Economic soundness values trade liberalization as the best policy (exceptions are very limited in practice). It is in the best interest of the consumers, and consumers' interest is the widest possible form of “general” interest (it can even include future generations, as in the case of environmental issues).
But consumers are too numerous to build strong coalitions and make their voices heard. This creates a deep political problem because it leaves governments under the pressure of producers alone. Fortunately, producers have opposite interests. On the one hand, domestic producers facing increased competition at home are eager to maintain or increase the level of domestic protection. They are powerful (they are often close to the political establishment in their own countries), few enough to build coalitions easily, and induced to lobby hard (they gain a lot from keeping things unchanged). On the other hand, domestic producers who are able to export to foreign markets support the opening of domestic markets, if this is the price to be paid for opening the foreign markets to which they could export. They are less powerful than protectionist interests: They are often embryonic (they need foreign markets to expand), more diverse, and more focused on foreign markets to conquer than on domestic governments to lobby. Their interests are close to those of the consumers, but their influence stops as soon as they get the market access they want.
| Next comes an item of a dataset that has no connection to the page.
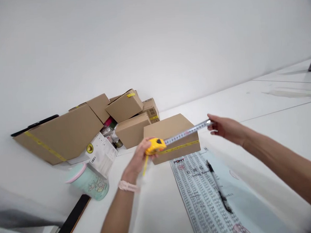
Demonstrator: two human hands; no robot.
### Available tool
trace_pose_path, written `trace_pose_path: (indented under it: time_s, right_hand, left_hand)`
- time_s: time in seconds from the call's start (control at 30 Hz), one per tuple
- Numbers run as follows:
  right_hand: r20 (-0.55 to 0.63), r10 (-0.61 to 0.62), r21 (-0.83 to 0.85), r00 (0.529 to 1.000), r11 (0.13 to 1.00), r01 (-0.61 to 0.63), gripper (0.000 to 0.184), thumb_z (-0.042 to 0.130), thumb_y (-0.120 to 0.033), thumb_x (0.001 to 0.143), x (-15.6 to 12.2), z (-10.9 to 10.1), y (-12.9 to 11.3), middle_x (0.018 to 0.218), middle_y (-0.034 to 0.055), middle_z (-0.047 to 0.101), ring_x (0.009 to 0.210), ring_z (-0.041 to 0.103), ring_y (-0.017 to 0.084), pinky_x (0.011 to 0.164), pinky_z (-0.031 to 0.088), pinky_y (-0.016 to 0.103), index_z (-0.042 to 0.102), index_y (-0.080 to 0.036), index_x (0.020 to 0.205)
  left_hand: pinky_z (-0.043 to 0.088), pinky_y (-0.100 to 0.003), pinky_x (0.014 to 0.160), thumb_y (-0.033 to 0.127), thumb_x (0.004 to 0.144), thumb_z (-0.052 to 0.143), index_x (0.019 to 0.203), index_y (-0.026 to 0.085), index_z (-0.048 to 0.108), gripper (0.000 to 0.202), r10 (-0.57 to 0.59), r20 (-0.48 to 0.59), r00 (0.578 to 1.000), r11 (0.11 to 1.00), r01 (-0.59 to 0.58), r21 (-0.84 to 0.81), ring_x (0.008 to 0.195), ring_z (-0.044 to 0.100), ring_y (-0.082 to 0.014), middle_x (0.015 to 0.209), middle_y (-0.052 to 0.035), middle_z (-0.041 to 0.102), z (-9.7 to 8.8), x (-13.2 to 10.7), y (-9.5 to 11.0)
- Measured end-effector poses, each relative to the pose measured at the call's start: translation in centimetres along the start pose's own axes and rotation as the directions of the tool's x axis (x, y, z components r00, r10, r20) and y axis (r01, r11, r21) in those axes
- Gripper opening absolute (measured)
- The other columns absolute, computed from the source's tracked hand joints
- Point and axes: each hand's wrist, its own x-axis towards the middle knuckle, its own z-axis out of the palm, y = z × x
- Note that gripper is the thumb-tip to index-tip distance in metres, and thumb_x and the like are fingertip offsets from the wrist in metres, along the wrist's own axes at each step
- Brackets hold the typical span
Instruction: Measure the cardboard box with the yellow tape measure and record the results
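Observation:
My left hand (141,155) is closed around the yellow case of a tape measure (155,146), with a yellow strap hanging below it. The silver blade (186,133) is drawn out to the right, rising slightly. At its far end my right hand (222,127) pinches the blade tip. Right behind the blade sits a closed brown cardboard box (169,126) with a yellow tape band along its near side. The blade crosses in front of this box; whether it touches the cardboard I cannot tell.
A printed testing report (198,197) lies before the box, a black pen (219,186) on it. Several cardboard boxes (59,132) are stacked at the back left. A mint-green cup (89,182) with a pink-rimmed lid stands left, near a white package (102,155).

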Motion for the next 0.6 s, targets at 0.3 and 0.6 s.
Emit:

In short, liberalizing is not easy and requires political will from governments. Joining efforts in a multilateral (world) forum makes such an endeavor politically easier while amplifying its expected economic benefits. This then is GATT's, and WTO's, role.
In 1947, the Havana Conference tried to solve this complex blend of economics and politics by drafting a long charter, reflecting the diverging views between the United States and the rest of the world, led by the United Kingdom. The British view, shaped by John Maynard Keynes, did not see trade as a key instrument to achieving world growth and stability; hence, it was favorable to preferential trade agreements and moderately opposed to protection. The charter ended up as a stack of contradictory provisions. The U.S. Senate evidently recognized this and rejected the charter.
This decision left trade negotiators in a difficult situation. They had already agreed on tariff cuts that needed to be consolidated rapidly. They then took the charter's chapter on Commercial Policy and converted it into the GATT text, with some limited additions.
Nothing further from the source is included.